Para continuar a estudar o fenómeno, será criada uma comissão permanente de acompanhamento das mortes maternas e os médicos vão ser incentivados a preencher inquéritos epidemiológicos para todos os casos, até aqui facultativos. Graça Freitas anunciou também que vai ser emitida uma norma clínica sobre o acompanhamento de casos de tromboembolismo e que o sistema de registo eletrónico de óbitos passará a emitir alertas para sinalizar precocemente a ocorrência de mortes maternas.
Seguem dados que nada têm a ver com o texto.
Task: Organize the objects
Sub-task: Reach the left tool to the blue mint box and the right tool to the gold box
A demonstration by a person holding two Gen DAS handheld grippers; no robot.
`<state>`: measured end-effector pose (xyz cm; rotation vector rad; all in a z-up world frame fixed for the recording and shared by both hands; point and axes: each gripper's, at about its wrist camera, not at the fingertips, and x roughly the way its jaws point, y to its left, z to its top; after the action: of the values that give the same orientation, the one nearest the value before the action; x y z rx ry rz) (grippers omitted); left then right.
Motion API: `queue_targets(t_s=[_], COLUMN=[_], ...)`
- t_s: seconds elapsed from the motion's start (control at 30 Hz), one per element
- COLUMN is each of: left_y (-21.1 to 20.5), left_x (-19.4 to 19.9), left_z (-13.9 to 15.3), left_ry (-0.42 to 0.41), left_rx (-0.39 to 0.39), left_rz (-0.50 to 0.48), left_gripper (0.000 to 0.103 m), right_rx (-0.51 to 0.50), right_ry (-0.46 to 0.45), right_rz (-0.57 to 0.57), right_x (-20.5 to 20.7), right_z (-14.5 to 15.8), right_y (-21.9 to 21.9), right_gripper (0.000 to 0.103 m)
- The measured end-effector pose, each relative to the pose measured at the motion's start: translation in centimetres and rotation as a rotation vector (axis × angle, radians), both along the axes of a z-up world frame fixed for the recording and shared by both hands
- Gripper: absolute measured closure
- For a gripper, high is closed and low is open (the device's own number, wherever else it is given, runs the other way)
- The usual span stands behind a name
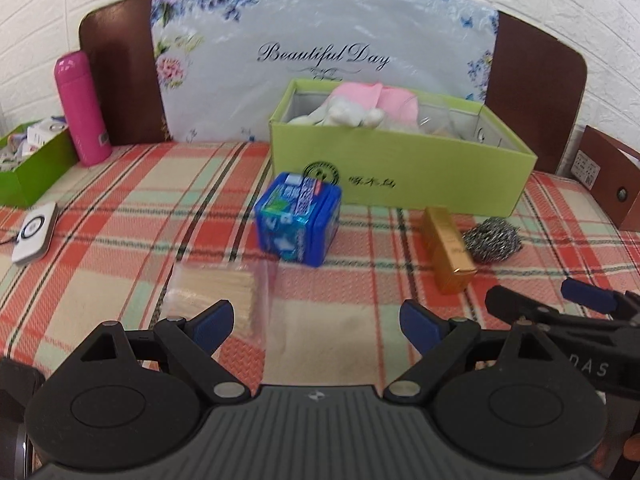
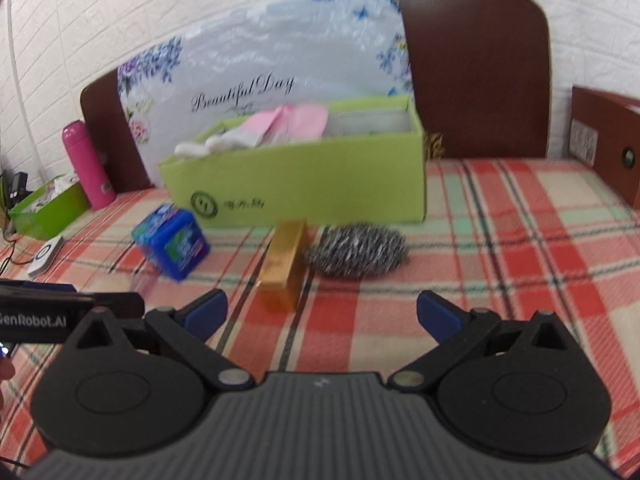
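Both jaws released: left gripper (image 1: 316, 322), right gripper (image 2: 322, 312) held nothing. Gold box (image 2: 284, 266) lay on plaid cloth (image 2: 520, 240), touching steel scourer (image 2: 356, 251), near green box (image 2: 304, 184).

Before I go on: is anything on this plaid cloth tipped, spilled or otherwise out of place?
The blue plastic box sits tilted on one edge instead of flat. A gold rectangular box, a steel wire scouring ball and a clear bag of wooden sticks lie loose outside the light green cardboard box. Nothing looks spilled or broken.
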<state>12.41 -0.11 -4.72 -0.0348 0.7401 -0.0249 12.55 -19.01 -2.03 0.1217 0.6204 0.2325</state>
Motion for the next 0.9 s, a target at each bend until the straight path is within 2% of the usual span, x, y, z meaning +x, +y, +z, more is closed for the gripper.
queue_targets(t_s=[0.27,0.47,0.53,0.57,0.6,0.9], left_y=[2.7,3.0,2.9,2.9,2.8,0.6], left_x=[0.3,1.9,2.9,3.4,4.0,10.0], left_z=[-1.0,-0.8,-0.5,-0.4,-0.2,-0.7], left_ry=[0.022,0.008,-0.002,-0.008,-0.014,0.001], left_rx=[-0.014,-0.001,0.004,0.003,0.003,0.047], left_rz=[0.055,0.030,0.025,0.019,0.015,-0.001], left_gripper=[0.010,0.010,0.010,0.010,0.010,0.010], right_rx=[-0.017,-0.057,-0.072,-0.086,-0.086,-0.074], right_ry=[0.035,0.024,0.033,0.041,0.047,0.067], right_rz=[0.073,0.093,0.091,0.087,0.087,0.100], right_x=[1.6,4.1,4.8,5.1,5.1,1.3], right_z=[-0.9,-1.4,-1.7,-1.9,-1.9,-1.6], right_y=[3.0,5.2,5.6,5.7,5.6,3.6], right_gripper=[0.021,0.038,0.058,0.074,0.078,0.080])
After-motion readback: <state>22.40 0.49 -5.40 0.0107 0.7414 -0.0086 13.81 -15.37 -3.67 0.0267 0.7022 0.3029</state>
Sem revelar os números de óbitos já registados este ano, Graça Freitas indicou que estarão dentro dos números verificados nos últimos anos.
Não foram encontradas falhas na resposta, mas análise não é conclusiva
Com a ressalva de que a informação disponível é a que está registada nos processos clínicos, Graça Freitas disse não terem sido identificadas falhas na resposta dos serviços de saúde, nem no privado nem no SNS, onde foi registada a maioria dos óbitos, mas considerou que é necessário uma análise mais aprofundada.
"Temos dois aspetos importantes, a gravidade do estado clínico e a complexidade dos cuidados necessários e é por isso que vamos criar uma comissão de acompanhamento para perceber se é necessário afinar os cuidados", disse Graça Freitas, adiantando que no imediato não foi encontrado qualquer padrão que permita concluir que uma menor capacidade de resposta nos hospitais possa ter contribuído para algumas destas mortes. "Na informação recolhida pelos colegas que fizeram visitas a todos os hospitais onde estas mortes ocorreram não houve um padrão que permitisse afirmar ou infirmar isso. Não consigo fazer essa afirmação com base em hipóteses. Dos registos e conversas com os profissionais, não foi possível encontrar esse padrão. Temos registos em que está escrito por exemplo que aquela doente foi informada várias vezes dos riscos que corria, mas há outros em que isso é omisso (…) Nestes casos concretos, e nas mulheres que chegaram ao final da gravidez e morreram a seguir, tudo indica que foram bem seguidas e acompanhadas. Não há nada nos processos clínicos que indique mau acompanhamento, mas de futuro, para que não haja dúvidas, é necessário uma análise mais fina e para isso será criada a comissão de acompanhamento."